There have been some well-publicised recent legal cases where the directors of businesses that have fallen short in their responsibilities have personally been prosecuted. Will this influence a director’s decision to authorise attendance of their employees to business events post COVID?

“There’s always a fear around being first. We need to instil confidence to businesses that use events and exhibitions that we can do these events and we can do them well—hold an event that is COVID safe, that falls under clear guidelines and venues that get a COVID safe tick of approval. The PM specifically said in our meeting, ‘I know the industry can hold COVID safe events—this is the safest meeting that I’ve been in in the last three months’.”

Building confidence is hard when mainstream media focusses almost exclusively on the bad news & headlines—something that even the business events press can sometimes be guilty of. I suggest that are too many good stories for people not to be encouraged.
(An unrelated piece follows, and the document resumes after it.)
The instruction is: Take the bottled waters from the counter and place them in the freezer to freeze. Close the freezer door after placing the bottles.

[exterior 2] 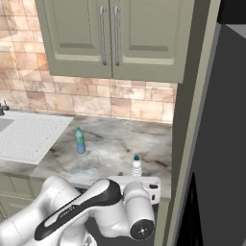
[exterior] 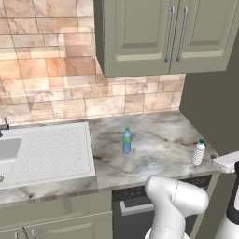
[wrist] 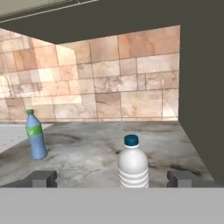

Dylan agrees, “It’s certainly better than the cliff most people are looking at. This meeting was only the start and there is a lot more to be done. I’m trying to create a positive outcome for our industry—that’s all I’m trying to do. Because on the other side is what I think is a really big rebound.”

As we come to the end of the interview, we talk about non-industry issues and I ask Dylan what his father used to do for a living.  “My dad was a one-man-band vending machine business, he worked really hard and I got taught a very good work ethic. I did a lot of work for nothing so that’s stood me in good stead for today,” he laughed.